* Assigned task
For the material that follows, return exactly the lines from the one with "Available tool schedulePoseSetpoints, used" through the one with "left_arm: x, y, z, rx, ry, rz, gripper", both ends included.
● ● ● ● ● ● ●
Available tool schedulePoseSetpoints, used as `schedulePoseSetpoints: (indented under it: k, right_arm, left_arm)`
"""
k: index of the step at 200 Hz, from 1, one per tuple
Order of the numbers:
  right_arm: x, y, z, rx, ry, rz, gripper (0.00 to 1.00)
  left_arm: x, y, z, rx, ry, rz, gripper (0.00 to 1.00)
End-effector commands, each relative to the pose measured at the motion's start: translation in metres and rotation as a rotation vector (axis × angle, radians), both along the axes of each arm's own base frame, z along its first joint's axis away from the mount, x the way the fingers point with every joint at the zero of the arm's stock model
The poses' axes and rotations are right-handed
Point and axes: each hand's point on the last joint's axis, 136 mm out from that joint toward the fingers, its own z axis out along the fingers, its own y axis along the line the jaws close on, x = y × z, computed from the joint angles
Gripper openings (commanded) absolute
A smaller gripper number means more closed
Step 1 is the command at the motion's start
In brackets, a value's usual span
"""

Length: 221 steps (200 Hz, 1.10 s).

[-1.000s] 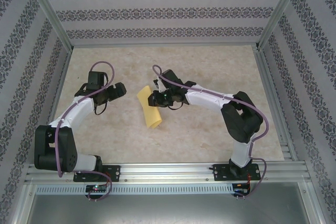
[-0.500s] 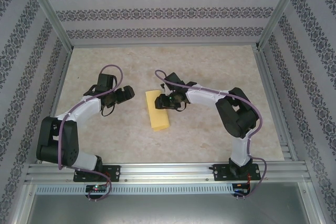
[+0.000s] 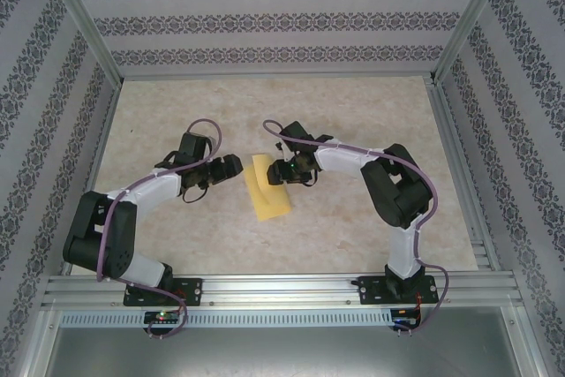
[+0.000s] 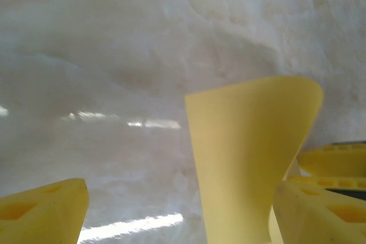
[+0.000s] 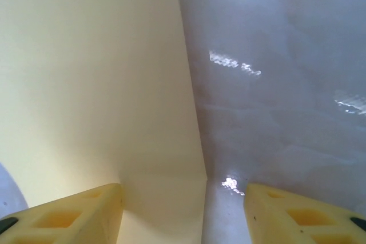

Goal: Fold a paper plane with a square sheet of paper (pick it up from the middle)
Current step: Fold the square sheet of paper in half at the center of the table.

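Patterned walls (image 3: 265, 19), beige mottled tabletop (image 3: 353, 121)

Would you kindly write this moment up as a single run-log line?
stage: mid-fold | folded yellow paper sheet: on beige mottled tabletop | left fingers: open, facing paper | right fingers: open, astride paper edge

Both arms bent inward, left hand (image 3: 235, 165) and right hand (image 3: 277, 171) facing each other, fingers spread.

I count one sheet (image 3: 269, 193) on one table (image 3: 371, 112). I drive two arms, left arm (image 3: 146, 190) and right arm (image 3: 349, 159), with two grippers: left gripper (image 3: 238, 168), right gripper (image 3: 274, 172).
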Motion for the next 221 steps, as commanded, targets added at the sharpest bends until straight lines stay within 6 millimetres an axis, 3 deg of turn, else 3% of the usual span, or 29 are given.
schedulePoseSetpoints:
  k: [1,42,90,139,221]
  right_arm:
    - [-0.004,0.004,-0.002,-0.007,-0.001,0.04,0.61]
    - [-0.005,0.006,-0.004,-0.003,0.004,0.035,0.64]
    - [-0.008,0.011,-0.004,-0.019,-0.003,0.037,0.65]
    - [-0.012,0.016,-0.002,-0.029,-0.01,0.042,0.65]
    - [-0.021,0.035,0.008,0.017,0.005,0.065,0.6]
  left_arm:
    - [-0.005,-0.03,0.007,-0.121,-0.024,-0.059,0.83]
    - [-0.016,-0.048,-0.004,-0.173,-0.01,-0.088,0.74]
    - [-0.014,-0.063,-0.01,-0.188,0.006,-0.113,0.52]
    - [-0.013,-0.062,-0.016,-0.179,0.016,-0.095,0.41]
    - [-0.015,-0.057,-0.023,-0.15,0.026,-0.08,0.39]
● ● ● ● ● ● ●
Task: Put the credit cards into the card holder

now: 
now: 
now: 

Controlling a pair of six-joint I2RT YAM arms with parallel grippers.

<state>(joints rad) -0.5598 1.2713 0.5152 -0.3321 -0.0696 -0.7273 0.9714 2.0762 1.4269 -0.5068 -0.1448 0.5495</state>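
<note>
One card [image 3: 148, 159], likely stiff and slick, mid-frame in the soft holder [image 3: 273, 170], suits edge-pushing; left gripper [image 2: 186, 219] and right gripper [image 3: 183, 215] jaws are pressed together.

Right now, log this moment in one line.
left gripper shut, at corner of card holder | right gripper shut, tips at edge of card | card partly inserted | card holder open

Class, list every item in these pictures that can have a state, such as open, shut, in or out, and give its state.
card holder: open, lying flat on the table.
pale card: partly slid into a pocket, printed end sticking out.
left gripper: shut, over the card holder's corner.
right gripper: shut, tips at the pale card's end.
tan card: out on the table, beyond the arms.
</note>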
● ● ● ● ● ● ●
* Response to the exercise
Available tool schedulePoseSetpoints, used as `schedulePoseSetpoints: (indented under it: k, right_arm, left_arm)`
"""
k: index of the step at 200 Hz, from 1, one per tuple
Order of the numbers:
  right_arm: x, y, z, rx, ry, rz, gripper (0.00 to 1.00)
  left_arm: x, y, z, rx, ry, rz, gripper (0.00 to 1.00)

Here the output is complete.